§ WHAT THE TASK ASKS
Once the pictures are set aside, transcribe each line of the data exactly.
◇ ◇ ◇ ◇
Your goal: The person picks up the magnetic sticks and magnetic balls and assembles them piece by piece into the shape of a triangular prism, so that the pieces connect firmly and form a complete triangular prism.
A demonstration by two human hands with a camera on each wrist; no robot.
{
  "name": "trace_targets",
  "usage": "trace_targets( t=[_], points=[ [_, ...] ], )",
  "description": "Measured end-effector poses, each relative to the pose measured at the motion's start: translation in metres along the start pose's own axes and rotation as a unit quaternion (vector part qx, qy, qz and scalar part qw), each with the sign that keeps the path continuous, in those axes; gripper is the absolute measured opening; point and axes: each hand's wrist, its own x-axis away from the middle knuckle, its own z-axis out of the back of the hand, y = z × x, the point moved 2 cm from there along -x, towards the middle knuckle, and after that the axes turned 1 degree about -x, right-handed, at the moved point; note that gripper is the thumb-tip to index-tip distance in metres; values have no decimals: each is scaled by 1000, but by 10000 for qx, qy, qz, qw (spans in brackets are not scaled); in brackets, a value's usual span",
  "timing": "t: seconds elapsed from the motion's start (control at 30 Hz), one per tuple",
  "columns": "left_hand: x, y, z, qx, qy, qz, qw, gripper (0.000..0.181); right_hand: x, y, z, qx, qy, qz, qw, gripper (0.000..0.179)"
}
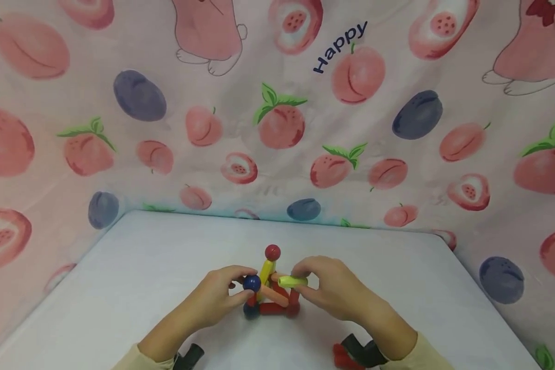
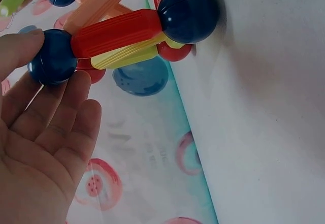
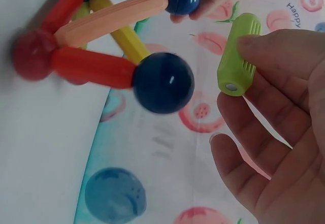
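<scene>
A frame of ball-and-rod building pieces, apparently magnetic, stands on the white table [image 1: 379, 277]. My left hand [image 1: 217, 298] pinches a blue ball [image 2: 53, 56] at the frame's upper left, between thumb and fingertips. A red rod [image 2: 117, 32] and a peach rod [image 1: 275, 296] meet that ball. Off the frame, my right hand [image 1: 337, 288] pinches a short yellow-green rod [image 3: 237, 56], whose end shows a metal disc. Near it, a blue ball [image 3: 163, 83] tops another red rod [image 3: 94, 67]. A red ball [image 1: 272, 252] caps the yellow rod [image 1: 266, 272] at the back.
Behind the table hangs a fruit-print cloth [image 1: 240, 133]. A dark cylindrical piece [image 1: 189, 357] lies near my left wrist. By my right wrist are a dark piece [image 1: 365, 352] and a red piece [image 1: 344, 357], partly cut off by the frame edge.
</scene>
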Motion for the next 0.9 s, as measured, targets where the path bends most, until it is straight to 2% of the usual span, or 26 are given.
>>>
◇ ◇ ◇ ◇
§ RESULT FOR THIS TASK
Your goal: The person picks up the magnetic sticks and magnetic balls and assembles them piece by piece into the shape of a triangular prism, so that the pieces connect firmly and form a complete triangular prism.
A demonstration by two human hands with a camera on each wrist; no robot.
{
  "name": "trace_targets",
  "usage": "trace_targets( t=[_], points=[ [_, ...] ], )",
  "description": "Measured end-effector poses, each relative to the pose measured at the motion's start: translation in metres along the start pose's own axes and rotation as a unit quaternion (vector part qx, qy, qz and scalar part qw), each with the sign that keeps the path continuous, in those axes; gripper is the absolute measured opening; point and axes: each hand's wrist, its own x-axis away from the middle knuckle, its own z-axis out of the back of the hand, y = z × x, the point moved 2 cm from there along -x, towards the middle knuckle, and after that the axes turned 1 degree about -x, right-handed, at the moved point; note that gripper is the thumb-tip to index-tip distance in metres; values have no decimals: each is scaled by 1000, but by 10000 for qx, qy, qz, qw (spans in brackets are not scaled); in brackets, a value's usual span",
  "timing": "t: seconds elapsed from the motion's start (control at 30 Hz), one per tuple",
  "columns": "left_hand: x, y, z, qx, qy, qz, qw, gripper (0.000..0.181); right_hand: x, y, z, qx, qy, qz, qw, gripper (0.000..0.179)"
}
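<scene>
A frame of ball-and-rod building pieces, apparently magnetic, stands on the white table [image 1: 379, 277]. My left hand [image 1: 217, 298] pinches a blue ball [image 2: 53, 56] at the frame's upper left, between thumb and fingertips. A red rod [image 2: 117, 32] and a peach rod [image 1: 275, 296] meet that ball. Off the frame, my right hand [image 1: 337, 288] pinches a short yellow-green rod [image 3: 237, 56], whose end shows a metal disc. Near it, a blue ball [image 3: 163, 83] tops another red rod [image 3: 94, 67]. A red ball [image 1: 272, 252] caps the yellow rod [image 1: 266, 272] at the back.
Behind the table hangs a fruit-print cloth [image 1: 240, 133]. A dark cylindrical piece [image 1: 189, 357] lies near my left wrist. By my right wrist are a dark piece [image 1: 365, 352] and a red piece [image 1: 344, 357], partly cut off by the frame edge.
</scene>
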Motion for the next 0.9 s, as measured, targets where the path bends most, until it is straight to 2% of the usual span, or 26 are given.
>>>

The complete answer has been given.